In 2014–15, a total of $161.6 billion was spent on health by all governments, insurers and patients. The largest share of this spending went to running public hospitals ($48 billion), which included $26.4 billion to provide care for acute admitted patients (AIHW 2016).
Across Australia, data on costs and activity levels are available and comparable across time for 27 major public hospitals (with limited information for 4 more). Together, the costs captured in this report for these 27 hospitals accounted for approximately $8.7 billion (33% of the total $26.4 billion) spent on acute admitted patients in 2014–15 (IHPA 2015).
This report shows how much each of those 27 hospitals spent in 2014–15 to provide an ‘average’ hospital service to their acute admitted patients. The results were calculated by comparing a hospital’s running costs to a measure of output, called a National Weighted Activity Unit (NWAU). More detail about this measure is available in the section on How average cost of care is measured.

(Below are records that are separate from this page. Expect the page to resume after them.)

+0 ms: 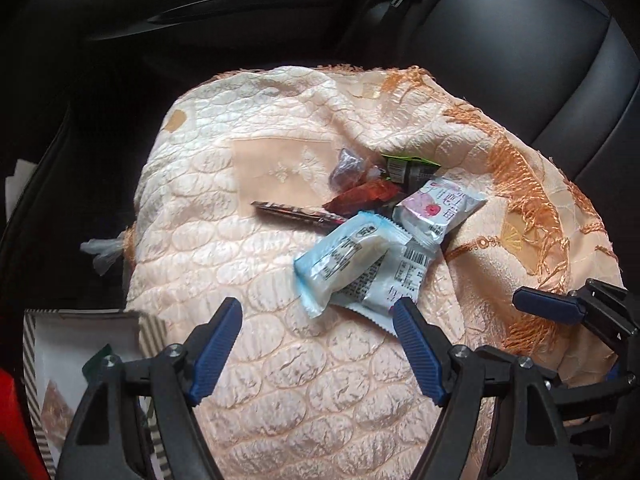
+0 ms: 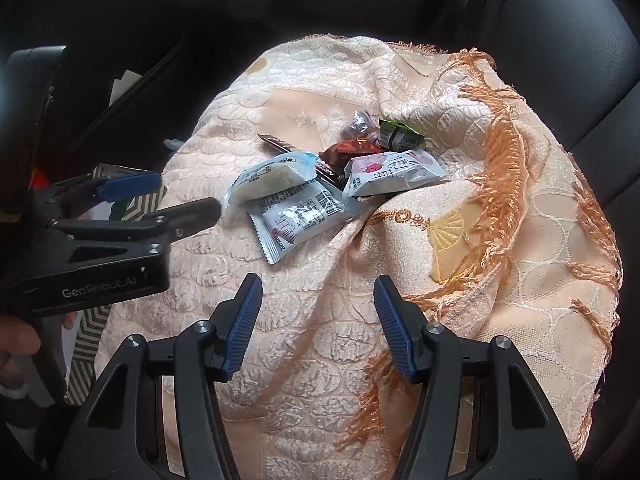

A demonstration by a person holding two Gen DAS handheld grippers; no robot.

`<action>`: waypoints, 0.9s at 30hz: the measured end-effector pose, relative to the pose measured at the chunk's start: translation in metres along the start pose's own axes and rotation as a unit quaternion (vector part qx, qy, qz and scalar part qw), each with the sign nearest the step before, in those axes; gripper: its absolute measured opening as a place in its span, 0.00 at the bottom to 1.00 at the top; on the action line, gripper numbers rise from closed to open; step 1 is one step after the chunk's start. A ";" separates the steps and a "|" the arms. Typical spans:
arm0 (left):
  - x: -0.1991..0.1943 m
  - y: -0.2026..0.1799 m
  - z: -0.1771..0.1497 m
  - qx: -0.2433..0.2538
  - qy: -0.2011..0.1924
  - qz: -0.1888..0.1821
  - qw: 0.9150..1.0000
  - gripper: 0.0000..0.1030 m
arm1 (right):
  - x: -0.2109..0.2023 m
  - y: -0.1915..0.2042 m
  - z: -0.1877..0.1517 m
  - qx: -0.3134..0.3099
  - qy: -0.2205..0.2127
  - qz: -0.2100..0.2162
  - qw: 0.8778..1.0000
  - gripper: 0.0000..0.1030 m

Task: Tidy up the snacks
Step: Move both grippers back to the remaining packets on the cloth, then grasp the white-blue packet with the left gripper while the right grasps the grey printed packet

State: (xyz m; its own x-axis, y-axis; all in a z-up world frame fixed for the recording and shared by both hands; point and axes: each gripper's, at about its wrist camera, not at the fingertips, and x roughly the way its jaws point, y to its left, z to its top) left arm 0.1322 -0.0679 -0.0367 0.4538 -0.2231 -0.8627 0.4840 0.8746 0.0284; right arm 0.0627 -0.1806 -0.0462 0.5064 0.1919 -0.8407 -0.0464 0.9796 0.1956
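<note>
1. On the cream cloth over the dark car seat, a heap of snacks lies near its middle: pale blue packets nearest, a red wrapper, a green-edged pack farthest.
2. A thin dark stick pack juts left from the heap.
3. Left tongs hover spread just near of the packets, pinching nothing.
4. Right tongs are spread too, empty, above the cloth.
5. A striped box sits at the near left.
</note>
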 end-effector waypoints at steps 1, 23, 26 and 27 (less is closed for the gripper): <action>0.005 -0.002 0.004 0.007 0.001 -0.009 1.000 0.78 | 0.001 0.000 0.000 0.000 0.000 0.001 1.000 0.56; 0.045 0.002 0.020 0.000 0.001 -0.011 1.000 0.33 | 0.015 -0.003 0.018 -0.012 0.015 0.028 0.999 0.59; 0.027 0.014 0.012 -0.025 -0.007 0.002 1.000 0.32 | 0.024 0.002 0.032 -0.051 0.026 0.027 0.998 0.61; 0.020 0.018 0.009 -0.033 -0.009 0.005 0.999 0.32 | 0.027 0.004 0.037 -0.062 0.028 0.031 0.997 0.61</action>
State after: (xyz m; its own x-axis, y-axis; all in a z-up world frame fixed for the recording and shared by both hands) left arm 0.1565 -0.0608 -0.0491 0.4724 -0.2217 -0.8530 0.4295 0.9030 0.0032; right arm 0.1083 -0.1736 -0.0497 0.4498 0.2514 -0.8570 -0.1839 0.9651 0.1866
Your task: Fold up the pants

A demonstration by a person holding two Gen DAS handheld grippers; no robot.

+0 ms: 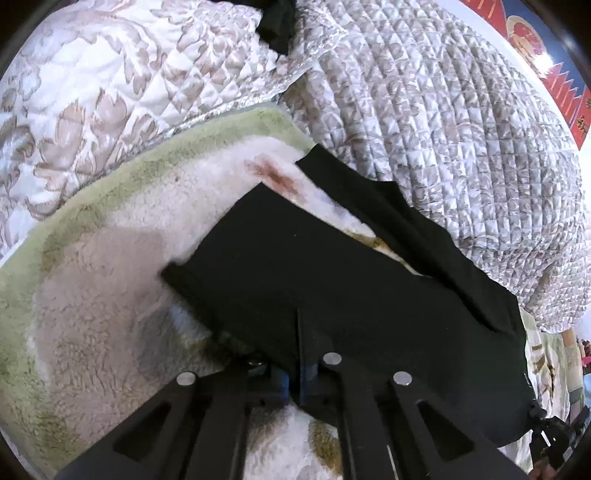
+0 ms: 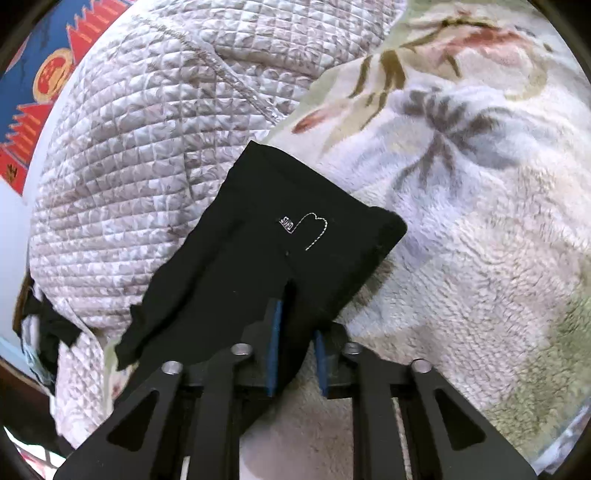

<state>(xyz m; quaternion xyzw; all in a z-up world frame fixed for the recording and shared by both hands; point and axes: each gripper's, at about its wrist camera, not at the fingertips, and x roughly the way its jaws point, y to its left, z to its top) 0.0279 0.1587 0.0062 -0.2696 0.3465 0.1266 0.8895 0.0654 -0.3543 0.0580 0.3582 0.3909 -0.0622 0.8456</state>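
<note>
- Left wrist view, nearest: the left gripper (image 1: pixel 293 384) has its blue-padded fingers (image 1: pixel 282 386) drawn close together, pinching an edge of the black pants (image 1: pixel 295 273).
- Just beyond, the pants spread out from the pinch as a flat dark panel, with a second layer or leg running off to the right toward the other gripper, glimpsed at the lower right edge.
- Under them lies a fluffy white blanket (image 1: pixel 103 280) with a green border and a reddish mark.
- Farther off, a quilted bedspread (image 1: pixel 443 122) with a beige leaf pattern; a dark garment (image 1: pixel 275 26) sits at the top.
- Right wrist view, nearest: the right gripper (image 2: pixel 297 354) clamps a bunched edge of the pants between its blue pads (image 2: pixel 274 347).
- Beyond the fingers, the fabric hangs lifted, showing a small stitched logo (image 2: pixel 304 229) and white lettering.
- Behind, the floral fleece blanket sits to the right and the quilted bedspread to the left.
- Farthest, a red and blue wall hanging (image 2: pixel 40 92).
</note>
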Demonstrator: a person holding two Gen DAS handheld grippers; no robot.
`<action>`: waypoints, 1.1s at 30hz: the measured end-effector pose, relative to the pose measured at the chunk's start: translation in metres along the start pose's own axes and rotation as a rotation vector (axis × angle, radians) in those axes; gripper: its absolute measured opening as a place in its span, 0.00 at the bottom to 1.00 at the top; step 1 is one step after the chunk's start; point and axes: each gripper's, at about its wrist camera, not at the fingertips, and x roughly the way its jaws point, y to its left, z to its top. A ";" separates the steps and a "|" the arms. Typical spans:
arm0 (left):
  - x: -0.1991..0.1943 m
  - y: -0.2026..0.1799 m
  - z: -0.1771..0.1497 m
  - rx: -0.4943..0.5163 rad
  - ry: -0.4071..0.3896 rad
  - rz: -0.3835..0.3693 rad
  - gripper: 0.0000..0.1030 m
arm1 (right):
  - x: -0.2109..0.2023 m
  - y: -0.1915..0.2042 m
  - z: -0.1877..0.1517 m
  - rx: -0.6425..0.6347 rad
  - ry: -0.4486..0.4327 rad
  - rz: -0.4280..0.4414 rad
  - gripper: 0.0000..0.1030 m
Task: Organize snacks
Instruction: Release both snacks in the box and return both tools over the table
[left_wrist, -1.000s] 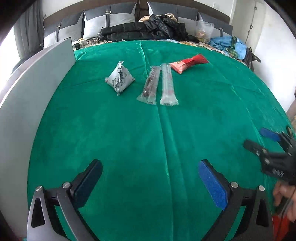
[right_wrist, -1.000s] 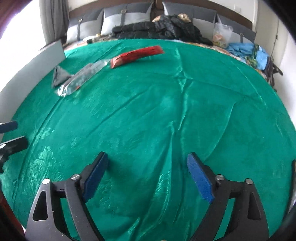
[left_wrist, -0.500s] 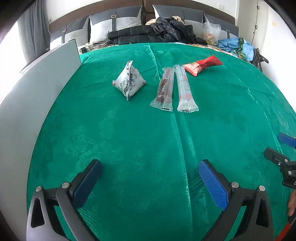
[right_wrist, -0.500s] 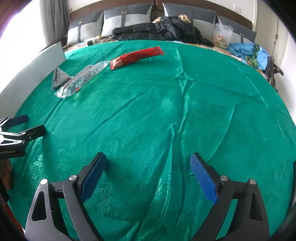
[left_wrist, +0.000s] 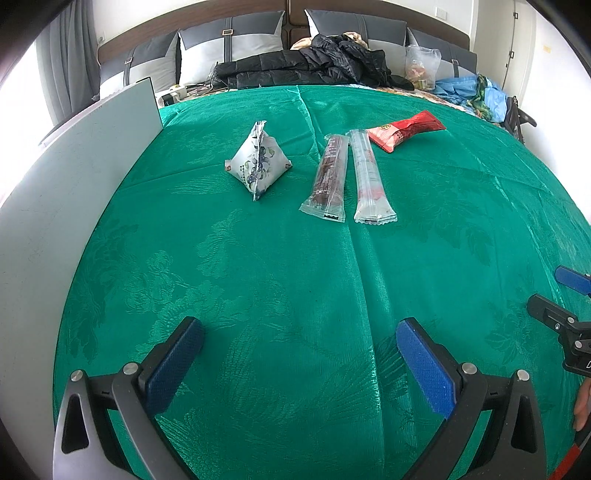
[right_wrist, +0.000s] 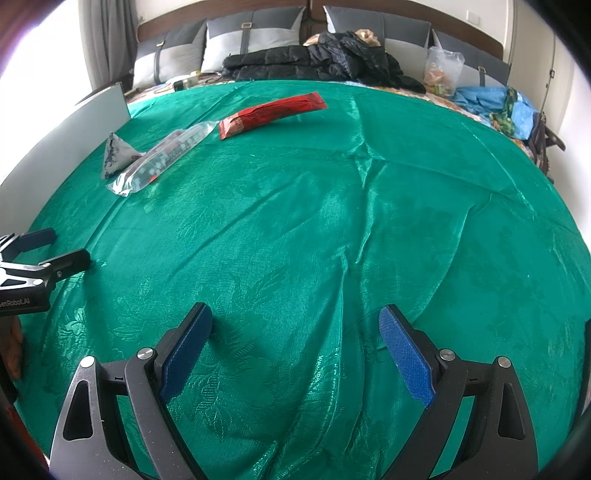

A hospital’s cost per NWAU can help us to understand how efficiently a hospital is delivering an ‘average’ hospital service over time, or compared with other hospitals. A low or falling cost per NWAU can indicate relatively high or improving efficiency, and a high or rising cost per NWAU can indicate low or worsening efficiency. In this report, the average cost of a service or activity is considered an indicator of efficiency.
While cost per NWAU is an efficiency indicator, it doesn’t account for other aspects of quality or effectiveness for that ‘average’ hospital service; noting that changes in efficiency may (or may not) affect the quality or effectiveness of care provided. This means cost per NWAU results are best considered in light of other indicators of the quality or effectiveness of hospital services.
Results for cost per NWAU may be affected by service volume as well as expenditure, since a hospital’s cost per NWAU will fall (suggesting an improvement in efficiency) if it spends the same amount of money but provides an increased number of services. Conversely, cost per NWAU will increase (suggesting worsening efficiency) if a hospital spends a similar amount of money but provides fewer services.
Every day, decisions are made in a hospital, or by governments, that influence the cost of delivering services and the efficiency of a hospital. These decisions include, for example:
- the number and types of tests, treatments and procedures to be performed
- whether a patient is admitted
- the number of days a patient stays in hospital
- staffing levels required.
This report aims to equip decision makers with comparable performance information to support their work in delivering care without placing unreasonable resource demands on health care providers or funders.